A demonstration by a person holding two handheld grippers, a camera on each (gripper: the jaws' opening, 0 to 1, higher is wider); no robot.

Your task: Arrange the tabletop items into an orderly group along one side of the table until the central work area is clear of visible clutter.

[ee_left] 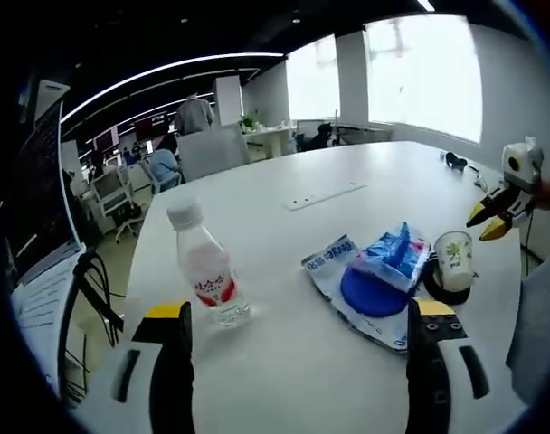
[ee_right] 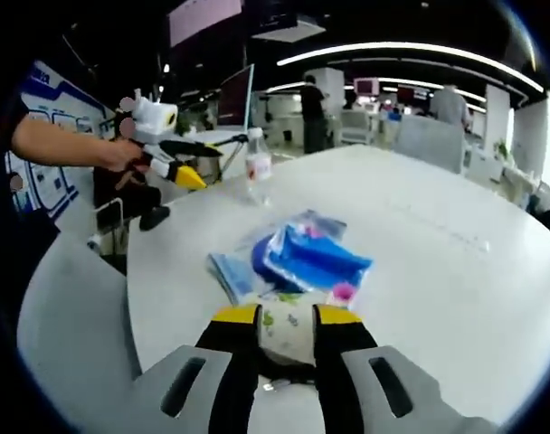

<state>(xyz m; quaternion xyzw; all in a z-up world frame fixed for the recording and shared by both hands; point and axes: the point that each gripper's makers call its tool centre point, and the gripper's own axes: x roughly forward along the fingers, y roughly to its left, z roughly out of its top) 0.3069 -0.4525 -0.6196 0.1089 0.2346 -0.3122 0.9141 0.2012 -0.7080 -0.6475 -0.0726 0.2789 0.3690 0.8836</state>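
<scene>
Right gripper view: our right gripper (ee_right: 285, 318) pinches the small white floral-print cup (ee_right: 285, 333) just before the blue plastic packets (ee_right: 307, 256); our left gripper (ee_left: 298, 330) (spread) faces the clear water bottle (ee_left: 205, 266), risking toppling.

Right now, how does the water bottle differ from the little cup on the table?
The bottle is tall, clear and closed with a white cap; the cup is short, pale and printed with green leaves. The bottle stands free between the spread jaws of the left tool; the cup sits between the jaws of the right tool, which look closed on it. Both stand upright on the white table.
</scene>
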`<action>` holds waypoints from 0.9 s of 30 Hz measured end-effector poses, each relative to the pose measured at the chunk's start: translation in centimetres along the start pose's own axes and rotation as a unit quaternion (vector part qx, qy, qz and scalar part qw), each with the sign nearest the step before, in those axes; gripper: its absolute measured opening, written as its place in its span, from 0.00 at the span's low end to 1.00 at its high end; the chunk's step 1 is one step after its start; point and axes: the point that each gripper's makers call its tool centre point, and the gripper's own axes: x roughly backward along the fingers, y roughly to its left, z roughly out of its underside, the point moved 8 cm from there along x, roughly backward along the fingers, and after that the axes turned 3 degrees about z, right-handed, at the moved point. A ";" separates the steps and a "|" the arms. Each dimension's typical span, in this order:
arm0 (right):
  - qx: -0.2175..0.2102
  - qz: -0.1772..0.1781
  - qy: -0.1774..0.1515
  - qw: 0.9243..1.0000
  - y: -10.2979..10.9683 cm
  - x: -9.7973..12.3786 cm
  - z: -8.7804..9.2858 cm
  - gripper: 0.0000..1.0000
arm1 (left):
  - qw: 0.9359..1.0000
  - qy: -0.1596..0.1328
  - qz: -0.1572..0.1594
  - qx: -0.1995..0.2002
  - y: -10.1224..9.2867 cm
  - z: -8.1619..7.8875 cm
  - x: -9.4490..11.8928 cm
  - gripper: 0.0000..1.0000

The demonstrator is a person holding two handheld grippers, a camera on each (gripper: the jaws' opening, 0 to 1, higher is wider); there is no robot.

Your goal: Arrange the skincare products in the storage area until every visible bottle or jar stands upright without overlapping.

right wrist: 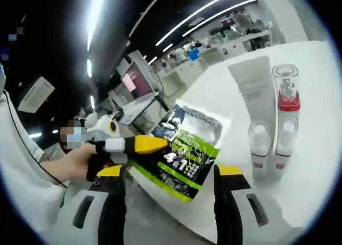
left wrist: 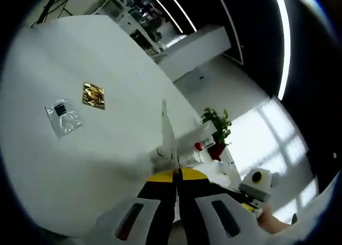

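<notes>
My left gripper (left wrist: pixel 175 176) is clamped on the edge of a green-and-black sachet pack (right wrist: pixel 184 157), held edge-on in its own view above the white table (left wrist: pixel 64 170). My right gripper (right wrist: pixel 170 183) stands wide apart, gripping nothing, the pack hanging just ahead between its jaws. Beyond and to their right, a white tube (right wrist: pixel 252 90) and a red-collared pump bottle (right wrist: pixel 286 114) already stand upright, side by side. A gold sachet (left wrist: pixel 93 96) and a clear sachet (left wrist: pixel 63 116) lie flat, well off to the left gripper's left.

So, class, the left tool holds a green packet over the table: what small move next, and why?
Probably lower the green packet, clamped in the left tool, onto bare table beside the upright white tube and red-collared bottle: it hangs near the table edge.
</notes>
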 end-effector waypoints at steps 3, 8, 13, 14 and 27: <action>0.011 0.012 0.013 1.000 -0.6 0.6 0.1 0.76 | 1.000 0.000 -0.004 0.020 1.0 0.3 -0.6 0.00; 0.024 0.037 0.015 0.999 -1.8 1.7 0.0 0.90 | 0.999 -0.002 -0.015 0.033 2.0 0.4 -1.5 0.00; 0.023 0.071 0.018 0.997 -3.7 3.0 0.0 0.96 | 0.999 0.001 -0.023 0.042 2.3 0.6 -2.7 0.00; 0.023 0.078 0.018 0.997 -4.0 3.2 0.0 0.99 | 0.999 0.005 -0.025 0.040 2.3 0.7 -3.1 0.00; 0.016 0.131 -0.005 0.991 -7.2 5.8 0.0 0.99 | 0.998 0.029 -0.054 0.027 3.5 1.5 -6.2 0.00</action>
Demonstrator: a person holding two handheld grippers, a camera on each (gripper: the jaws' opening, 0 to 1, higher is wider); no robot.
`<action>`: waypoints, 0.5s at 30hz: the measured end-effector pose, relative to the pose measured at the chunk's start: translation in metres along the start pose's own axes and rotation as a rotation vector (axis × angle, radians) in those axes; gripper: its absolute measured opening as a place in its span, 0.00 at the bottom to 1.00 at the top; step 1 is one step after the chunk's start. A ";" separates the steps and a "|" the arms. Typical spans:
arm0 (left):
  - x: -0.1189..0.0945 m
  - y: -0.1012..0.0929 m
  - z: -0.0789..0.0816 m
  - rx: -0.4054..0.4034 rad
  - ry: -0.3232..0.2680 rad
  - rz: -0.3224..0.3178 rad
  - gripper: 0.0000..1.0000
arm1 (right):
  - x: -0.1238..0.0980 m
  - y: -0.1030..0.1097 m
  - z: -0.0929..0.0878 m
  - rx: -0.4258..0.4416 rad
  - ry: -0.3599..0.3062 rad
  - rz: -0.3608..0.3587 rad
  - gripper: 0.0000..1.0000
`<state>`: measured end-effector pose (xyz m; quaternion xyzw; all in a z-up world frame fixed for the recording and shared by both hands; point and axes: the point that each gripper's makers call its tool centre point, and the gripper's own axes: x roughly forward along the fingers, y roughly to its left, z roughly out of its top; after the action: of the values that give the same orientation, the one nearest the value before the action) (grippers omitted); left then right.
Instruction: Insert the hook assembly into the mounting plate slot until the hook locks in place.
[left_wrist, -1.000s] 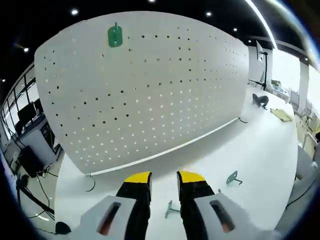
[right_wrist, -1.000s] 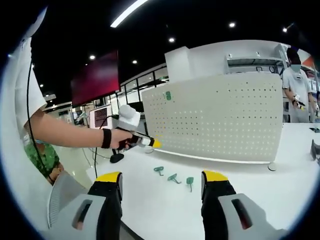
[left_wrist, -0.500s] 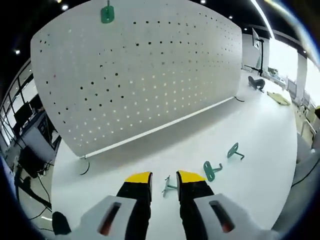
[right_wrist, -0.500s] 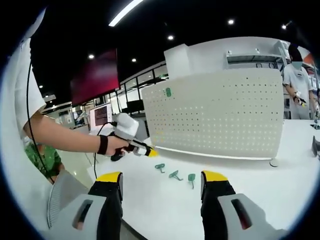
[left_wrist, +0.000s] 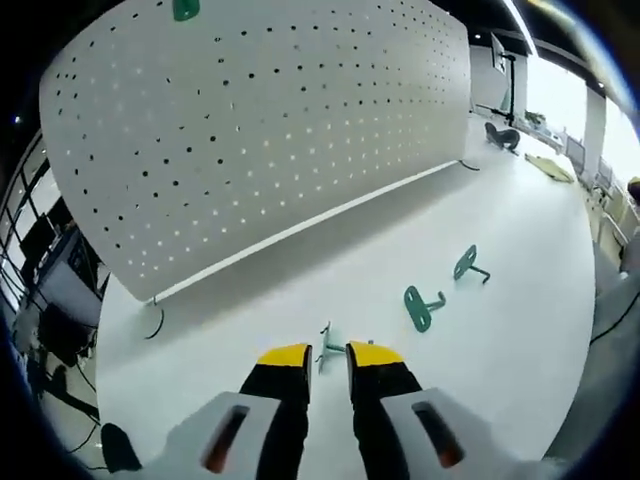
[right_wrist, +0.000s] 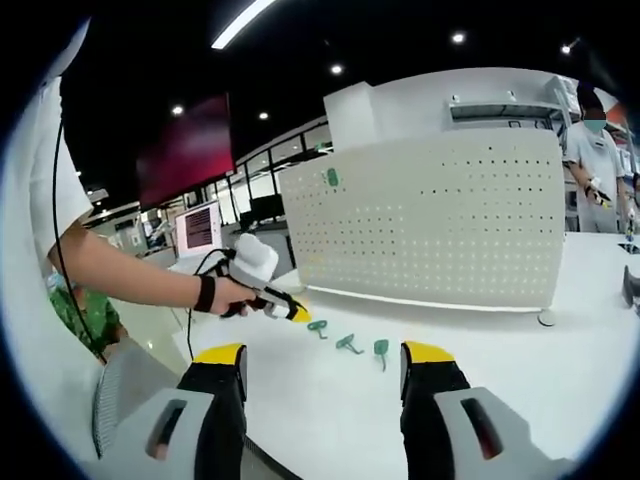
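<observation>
A white pegboard (left_wrist: 280, 130) stands upright on the white table, with one green hook (left_wrist: 185, 10) mounted near its top corner. Three loose green hooks lie on the table. The nearest hook (left_wrist: 327, 345) lies just ahead of my left gripper (left_wrist: 328, 355), between its yellow tips; the jaws stand open with a narrow gap. The other two hooks (left_wrist: 420, 307) (left_wrist: 468, 265) lie further right. In the right gripper view my right gripper (right_wrist: 324, 353) hangs wide open above the table, holding nothing. Beyond it, the left gripper (right_wrist: 298, 315) points down at the leftmost hook (right_wrist: 318, 325), before the pegboard (right_wrist: 440, 230).
A person's hand and forearm (right_wrist: 150, 280) hold the left gripper. Another person (right_wrist: 590, 150) stands at the far right behind the pegboard. A dark object (left_wrist: 497, 135) and cables lie near the board's far end. The table (left_wrist: 520, 330) has open surface to the right of the hooks.
My left gripper has dropped toward the table and forward, so the nearest hook now lies between its tips. The right gripper has barely moved.
</observation>
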<state>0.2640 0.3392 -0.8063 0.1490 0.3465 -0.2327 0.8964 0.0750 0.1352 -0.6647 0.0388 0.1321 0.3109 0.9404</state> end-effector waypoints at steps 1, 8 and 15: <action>0.001 0.000 -0.001 0.003 0.005 -0.001 0.14 | 0.000 0.000 0.000 0.001 0.001 0.000 0.63; 0.008 0.001 -0.010 0.021 0.029 -0.005 0.11 | 0.001 -0.001 0.000 0.001 0.006 -0.006 0.63; 0.015 0.006 -0.010 0.110 0.033 0.018 0.07 | 0.001 -0.001 -0.006 0.010 0.025 -0.018 0.62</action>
<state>0.2710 0.3436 -0.8235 0.2051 0.3467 -0.2411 0.8830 0.0749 0.1352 -0.6708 0.0386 0.1458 0.3024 0.9412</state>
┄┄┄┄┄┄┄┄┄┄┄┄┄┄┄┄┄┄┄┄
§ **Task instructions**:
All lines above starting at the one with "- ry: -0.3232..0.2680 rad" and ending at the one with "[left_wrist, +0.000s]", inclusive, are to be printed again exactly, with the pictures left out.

§ **Exercise answer**:
  - ry: -0.3232..0.2680 rad
  - rz: -0.3224..0.3178 rad
  - gripper: 0.0000..1.0000
arm1 (right):
  - x: -0.1238..0.0980 m
  - y: -0.1030..0.1097 m
  - z: -0.0929..0.0878 m
  - rx: -0.4258..0.4416 rad
  - ry: -0.3599..0.3062 rad
  - rz: -0.3608..0.3587 rad
  - gripper: 0.0000..1.0000
`<state>`: measured end-effector pose (xyz m; quaternion xyzw; all in a z-up world frame fixed for the recording and shared by both hands; point and axes: the point that each gripper's makers call its tool centre point, and the gripper's own axes: x roughly forward along the fingers, y roughly to its left, z roughly out of its top; after the action: of the values that give the same orientation, the one nearest the value before the action) (grippers omitted); left then right.
Instruction: Insert the hook assembly into the mounting plate slot until the hook locks in place.
[left_wrist, -1.000s] 
[right_wrist, -1.000s] 
[left_wrist, -0.500s] 
[right_wrist, -0.500s] 
[left_wrist, +0.000s] 

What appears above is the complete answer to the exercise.